■ DIRECTIONS ■
Leave out the images and return all the data word for word.

■ SOURCE DATA ■
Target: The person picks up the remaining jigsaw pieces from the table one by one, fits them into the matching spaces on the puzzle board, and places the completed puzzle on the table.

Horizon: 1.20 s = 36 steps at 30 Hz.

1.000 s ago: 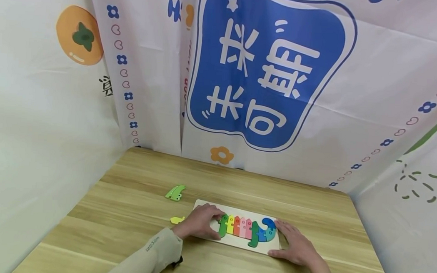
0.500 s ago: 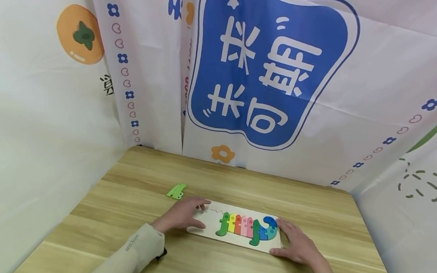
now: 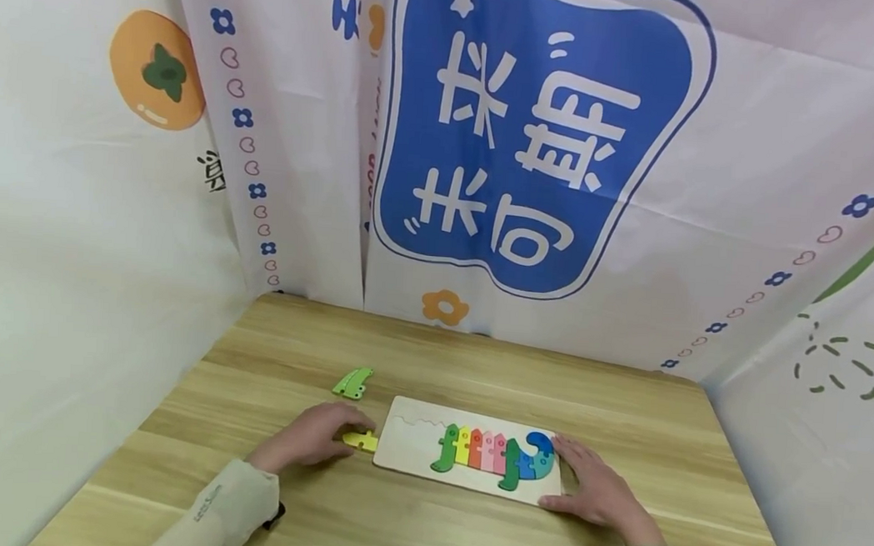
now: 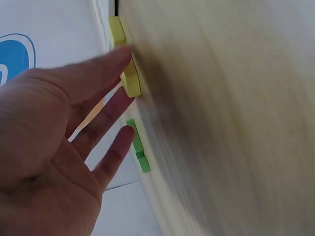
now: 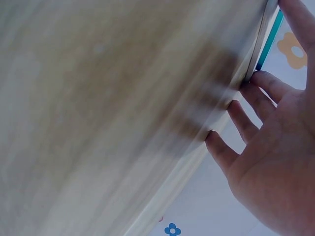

■ REPLY TO THE EXERCISE ■
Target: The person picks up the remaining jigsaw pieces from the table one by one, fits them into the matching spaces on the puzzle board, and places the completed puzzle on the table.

Horizon: 1.20 s = 36 steps at 30 Hz.

1.000 s ago: 
0.500 s ago: 
now: 
now: 
now: 

Work on this exercise is finished.